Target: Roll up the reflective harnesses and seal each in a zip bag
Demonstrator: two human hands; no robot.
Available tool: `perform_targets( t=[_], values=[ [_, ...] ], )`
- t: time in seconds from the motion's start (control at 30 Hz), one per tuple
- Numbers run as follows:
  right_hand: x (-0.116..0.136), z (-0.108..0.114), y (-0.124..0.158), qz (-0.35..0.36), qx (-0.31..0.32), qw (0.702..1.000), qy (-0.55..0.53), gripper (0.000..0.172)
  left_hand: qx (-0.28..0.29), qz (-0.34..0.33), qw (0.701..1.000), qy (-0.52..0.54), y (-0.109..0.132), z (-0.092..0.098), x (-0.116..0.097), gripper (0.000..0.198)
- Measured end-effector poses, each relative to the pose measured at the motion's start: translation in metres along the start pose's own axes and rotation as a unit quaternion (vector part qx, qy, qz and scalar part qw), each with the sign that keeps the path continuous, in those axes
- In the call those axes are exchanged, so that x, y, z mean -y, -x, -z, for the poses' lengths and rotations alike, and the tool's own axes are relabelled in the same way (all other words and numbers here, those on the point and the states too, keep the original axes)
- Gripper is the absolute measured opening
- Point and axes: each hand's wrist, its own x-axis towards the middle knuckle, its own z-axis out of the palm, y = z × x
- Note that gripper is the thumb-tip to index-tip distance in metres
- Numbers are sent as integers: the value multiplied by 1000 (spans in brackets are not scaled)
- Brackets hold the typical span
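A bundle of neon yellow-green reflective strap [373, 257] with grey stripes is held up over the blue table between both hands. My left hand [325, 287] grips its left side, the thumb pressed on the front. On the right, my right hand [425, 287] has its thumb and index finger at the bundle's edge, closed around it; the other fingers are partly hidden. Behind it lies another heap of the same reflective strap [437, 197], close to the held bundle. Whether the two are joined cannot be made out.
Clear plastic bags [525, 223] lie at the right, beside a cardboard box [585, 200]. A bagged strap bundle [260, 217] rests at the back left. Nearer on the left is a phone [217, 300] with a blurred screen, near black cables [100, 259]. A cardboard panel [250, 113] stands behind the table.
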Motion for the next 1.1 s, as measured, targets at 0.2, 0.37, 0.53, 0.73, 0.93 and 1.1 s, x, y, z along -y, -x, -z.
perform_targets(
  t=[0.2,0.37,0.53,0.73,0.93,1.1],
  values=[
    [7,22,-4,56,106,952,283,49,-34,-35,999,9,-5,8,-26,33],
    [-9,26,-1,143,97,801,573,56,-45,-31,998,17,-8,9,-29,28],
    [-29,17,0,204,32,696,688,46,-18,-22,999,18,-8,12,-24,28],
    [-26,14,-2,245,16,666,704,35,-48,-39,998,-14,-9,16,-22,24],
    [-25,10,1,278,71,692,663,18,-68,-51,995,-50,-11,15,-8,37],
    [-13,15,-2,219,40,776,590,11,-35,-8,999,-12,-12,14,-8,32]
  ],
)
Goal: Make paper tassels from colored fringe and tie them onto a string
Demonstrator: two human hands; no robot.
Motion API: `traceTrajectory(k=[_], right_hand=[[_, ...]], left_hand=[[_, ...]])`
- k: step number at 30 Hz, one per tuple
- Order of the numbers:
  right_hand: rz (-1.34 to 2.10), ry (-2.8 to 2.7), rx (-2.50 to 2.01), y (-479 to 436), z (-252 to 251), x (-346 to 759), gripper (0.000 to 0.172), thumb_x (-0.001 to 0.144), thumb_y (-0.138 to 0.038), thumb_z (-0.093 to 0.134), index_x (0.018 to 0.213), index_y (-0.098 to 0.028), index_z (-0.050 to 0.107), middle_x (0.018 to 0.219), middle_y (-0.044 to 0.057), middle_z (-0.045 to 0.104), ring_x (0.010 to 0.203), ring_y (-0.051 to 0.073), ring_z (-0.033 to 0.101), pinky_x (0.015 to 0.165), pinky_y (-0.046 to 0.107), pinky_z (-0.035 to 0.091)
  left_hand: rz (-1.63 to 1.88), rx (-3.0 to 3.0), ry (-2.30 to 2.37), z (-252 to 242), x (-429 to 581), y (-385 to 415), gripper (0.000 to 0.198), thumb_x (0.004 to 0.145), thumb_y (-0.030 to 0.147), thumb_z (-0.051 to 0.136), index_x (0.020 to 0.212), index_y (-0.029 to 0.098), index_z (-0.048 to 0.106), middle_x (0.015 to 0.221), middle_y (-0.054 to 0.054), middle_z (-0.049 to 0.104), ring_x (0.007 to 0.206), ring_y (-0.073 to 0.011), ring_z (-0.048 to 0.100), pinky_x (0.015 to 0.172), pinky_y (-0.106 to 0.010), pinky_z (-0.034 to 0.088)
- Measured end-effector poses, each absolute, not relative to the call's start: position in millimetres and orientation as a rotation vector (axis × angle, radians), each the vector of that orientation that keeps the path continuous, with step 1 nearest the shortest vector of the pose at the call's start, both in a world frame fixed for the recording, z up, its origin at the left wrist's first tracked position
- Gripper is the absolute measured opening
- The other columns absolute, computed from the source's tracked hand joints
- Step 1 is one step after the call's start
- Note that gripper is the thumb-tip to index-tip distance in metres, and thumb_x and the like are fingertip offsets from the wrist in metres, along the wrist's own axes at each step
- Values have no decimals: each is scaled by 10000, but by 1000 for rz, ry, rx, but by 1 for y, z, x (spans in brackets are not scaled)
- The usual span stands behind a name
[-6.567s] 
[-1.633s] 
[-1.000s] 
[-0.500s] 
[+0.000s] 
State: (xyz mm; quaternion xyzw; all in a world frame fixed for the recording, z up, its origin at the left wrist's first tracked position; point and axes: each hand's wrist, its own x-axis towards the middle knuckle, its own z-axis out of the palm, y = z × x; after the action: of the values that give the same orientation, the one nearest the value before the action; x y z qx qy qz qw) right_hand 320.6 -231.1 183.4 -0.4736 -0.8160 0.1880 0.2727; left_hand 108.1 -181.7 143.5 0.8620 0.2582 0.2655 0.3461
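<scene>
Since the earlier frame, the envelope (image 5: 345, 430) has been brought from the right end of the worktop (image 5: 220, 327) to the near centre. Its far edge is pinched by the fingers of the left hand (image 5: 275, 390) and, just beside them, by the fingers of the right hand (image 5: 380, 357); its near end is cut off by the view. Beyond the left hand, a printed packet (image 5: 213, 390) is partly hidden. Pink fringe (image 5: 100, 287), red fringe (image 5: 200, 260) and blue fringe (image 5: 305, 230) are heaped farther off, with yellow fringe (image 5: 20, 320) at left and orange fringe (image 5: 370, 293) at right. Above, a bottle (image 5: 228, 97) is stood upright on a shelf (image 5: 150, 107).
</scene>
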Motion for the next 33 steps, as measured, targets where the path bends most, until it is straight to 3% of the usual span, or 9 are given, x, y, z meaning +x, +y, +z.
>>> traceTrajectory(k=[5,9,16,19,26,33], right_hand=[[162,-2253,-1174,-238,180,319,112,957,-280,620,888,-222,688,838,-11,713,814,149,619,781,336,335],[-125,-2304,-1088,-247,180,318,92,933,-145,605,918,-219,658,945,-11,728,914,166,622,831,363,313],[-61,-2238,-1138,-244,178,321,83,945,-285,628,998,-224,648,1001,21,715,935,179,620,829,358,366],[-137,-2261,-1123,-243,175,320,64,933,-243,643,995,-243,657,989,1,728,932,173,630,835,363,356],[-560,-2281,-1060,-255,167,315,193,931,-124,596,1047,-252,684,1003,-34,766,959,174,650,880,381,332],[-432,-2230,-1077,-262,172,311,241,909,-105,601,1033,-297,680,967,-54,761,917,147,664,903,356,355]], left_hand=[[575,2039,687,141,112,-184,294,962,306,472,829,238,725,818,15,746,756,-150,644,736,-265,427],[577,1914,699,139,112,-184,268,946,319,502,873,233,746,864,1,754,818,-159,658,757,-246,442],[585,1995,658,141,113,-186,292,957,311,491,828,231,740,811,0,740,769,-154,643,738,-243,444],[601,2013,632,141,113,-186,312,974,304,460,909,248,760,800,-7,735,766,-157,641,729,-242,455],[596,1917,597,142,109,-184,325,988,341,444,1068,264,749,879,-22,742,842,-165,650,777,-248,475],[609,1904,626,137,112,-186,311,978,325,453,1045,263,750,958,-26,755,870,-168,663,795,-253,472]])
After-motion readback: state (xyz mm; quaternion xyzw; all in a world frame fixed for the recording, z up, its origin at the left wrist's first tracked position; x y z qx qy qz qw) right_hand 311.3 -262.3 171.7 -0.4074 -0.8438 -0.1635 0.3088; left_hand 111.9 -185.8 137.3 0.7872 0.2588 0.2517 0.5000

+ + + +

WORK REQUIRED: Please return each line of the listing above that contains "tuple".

SOLUTION:
- t: time in seconds from the motion's start (control at 30 Hz), one per tuple
- k: step number at 30 Hz, one per tuple

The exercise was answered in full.